Women's History Month

From: Phil deHaan (dehp@calvin.edu)
Date: Wed Feb 26 2003 - 16:55:11 EST


February 26, 2003 == MEDIA ADVISORY

Calvin College will host a variety of events in March to celebrate Women's
History Month. Included will be movies, music and more.

The events will begin March 3 with the first of five movies on four
consecutive nights as part of a women's film festival. All five films will be
shown in the new Bytwerk Video Theater in the DeVos Communication Center and
all five are free and open to all. Show time is 7 p.m. for each.

The five films (in order of appearance) are:

March 3 ~ Monsoon Wedding (filmmaker Mira Nair's comedic examination of
pressures in preparing for marriage in modern day Delhi)
March 4 ~ a double feature: Kadosh and Leila (Jewish and Muslim directors
consider the plight of the barren wife in conservative religious societies)
March 5 ~ War Stories Our Mothers Never Told Us (an award-winning documentary
chronicling the lives of seven women during the World War II)
March 6 ~ Woman of the Year (a classic comedy, starring Katharine Hepburn and
Spenser Tracy)

Calvin also will host A Concert of Women's Music at 8 p.m. on March 5,
featuring pianist Nancy Paddleford in a guest recital in the Fine Arts Center
Auditorium. A member of the music faculty at St. Olaf College, Paddleford is
active as both a solo recitalist and a chamber musician in the United States
and in Central America. Her recital at Calvin is one of several performances
of "Music By and About Women" that she will give in March to mark Women's
History Month. The program features music by women composers and music about
women from both the 19th and 20th centuries. Admission is free.

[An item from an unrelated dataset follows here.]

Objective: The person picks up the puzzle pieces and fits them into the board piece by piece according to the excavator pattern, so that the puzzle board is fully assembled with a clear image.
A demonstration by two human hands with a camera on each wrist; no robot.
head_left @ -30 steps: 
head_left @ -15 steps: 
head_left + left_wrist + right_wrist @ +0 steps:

On March 10 Calvin will host a talk by University of Texas professor Denise
Schmandt-Besserat on ""Symbols at 'Ain Ghazal." It will be in the Commons
Lecture Hall from 12:30-1:30 p.m. Schmandt-Besserat is a professor of art and
middle eastern studies who specializes in the archaeology of the Near East. She
has worked on the origin of writing and mathematics and her work has been
widely reported in magazines and newspapers such as Scientific American, Time,
Life, New York Times, and The Washington Post. She will also speak that
evening on the "Symbols and the Origins of Writing" on the GVSU Pew Campus.

A professor of American history at Florida State University will speak at
Calvin on March 13 on "Dutch Immigrant Women and American Culture." Suzannne
Sinke will speak in the Meeter Center at 3:30 p.m. A specialist in
immigration and gender studies, she is the author of Dutch Immigrant Women in
the United States, 1880-1920. Her current research links marriage and
international migration across U.S. history from bride ships, male majorities,
and anti-miscegenation policies in the colonial era to web-matchmaking, female
majorities, and fiancee visas in the late twentieth century.

Women, religion and civil rights will be the topics for a March 26 talk by
Rosetta Ross. She will speak at 3:30 p.m. that day in the Commons Lecture Hall
on "Witnessing and Testifying: Black Women, Religion, and Civil Rights."
Author of a book by the same name, Ross is a minister and a professor of ethics
at United Theological Seminary in Minneapolis/St. Paul.

The month-long celebration will conclude at 7:30 p.m. on March 26 when Calvin
hosts Marie Wilson, director of the White House Project whose goals is "to
create a climate in America where it is normal for women to be governors, CEOs
and president." Wilson, co-founder of the Project, will speak on "Why Women
Matter -- The Path to Leadership" in the DeVos Communication Center Forum.